Prefiks „be-” jest jednym z bardzo często występujących przed czasownikami. Jego funkcją gramatyczną jest to, że z czasowników nieprzechodnich czyni przychodnie.
Są 3 grupy czasowników niewymagających dopełnienia, które tworzą nowe czasowniki z prefiksem „be-„: 
1) czasowniki nie wymagające kolejnych części zdania, np. lügen, zahlen, kochen, fragen

Derywaty tych czasowników z przedrostkiem „be-” mają dopełnienie w bierniku, np.:
belügen–> Du belügst dichselbst. – Okłamujesz siebie samego. 

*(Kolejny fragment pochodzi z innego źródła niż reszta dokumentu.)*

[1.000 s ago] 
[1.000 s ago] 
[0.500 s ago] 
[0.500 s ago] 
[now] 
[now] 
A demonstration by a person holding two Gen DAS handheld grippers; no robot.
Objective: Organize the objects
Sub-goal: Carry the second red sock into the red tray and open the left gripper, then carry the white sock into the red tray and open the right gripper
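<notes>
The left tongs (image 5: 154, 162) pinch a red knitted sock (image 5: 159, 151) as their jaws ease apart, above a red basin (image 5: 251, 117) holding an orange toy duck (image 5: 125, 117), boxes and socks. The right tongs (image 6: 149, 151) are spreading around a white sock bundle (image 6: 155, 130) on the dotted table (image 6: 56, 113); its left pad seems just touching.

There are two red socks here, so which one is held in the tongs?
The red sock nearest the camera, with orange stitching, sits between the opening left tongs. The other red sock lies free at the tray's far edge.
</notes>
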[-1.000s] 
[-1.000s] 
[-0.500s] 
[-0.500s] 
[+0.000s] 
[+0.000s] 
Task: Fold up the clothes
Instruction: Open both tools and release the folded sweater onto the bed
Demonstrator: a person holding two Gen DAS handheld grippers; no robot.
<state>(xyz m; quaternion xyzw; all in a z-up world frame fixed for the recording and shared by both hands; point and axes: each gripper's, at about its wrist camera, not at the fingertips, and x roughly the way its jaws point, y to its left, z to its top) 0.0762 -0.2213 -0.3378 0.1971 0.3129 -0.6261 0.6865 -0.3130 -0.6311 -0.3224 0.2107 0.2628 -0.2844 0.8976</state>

bezahlen –> Ich habe das Zimmer zu teuer bezahlt. – Zapłaciłam za drogo za pokój. (Czasownik bezahlen może występować także z przyimkiem für – kiedy chcemy podkreślić, że płacimy jakąś kwotę komuś, komu się ona należy, np. Er hat für die Ware keinen Zoll bezahlt – Nie zapłacił cła za towar).
bekochen –> Meine Mutter bekocht mich immer noch. – Moja mama nadal dla mnie gotuje. 
befragen –> Man hat ihn sehr genau befragt. – Przepytano go dokładnie. 
2) czasowniki z dopełnieniem w celowniku, np. dienen, schenken  
Derywaty również mają dopełnienie w bierniku:
bedienen –> Der Verkäufer hat alle Kunden aufmerksam bedient. – Sprzedawca uważnie obsługiwał wszystkich klientów. 
beschenken –> Die Gäste haben das Geburtstagskind reich beschenkt. – Goście hojnie obdarowali solenizanta. 
3) czasowniki wymagające dopełnienia przyimkowego, np. lächeln (über jemanden)
Ich derywaty występują także z dopełnieniem w bierniku:

belächeln–> Weißt du, warum alle meine Antwort belächelt haben? – Wiesz, dlaczego wszyscy śmiali się z mojej odpowiedzi?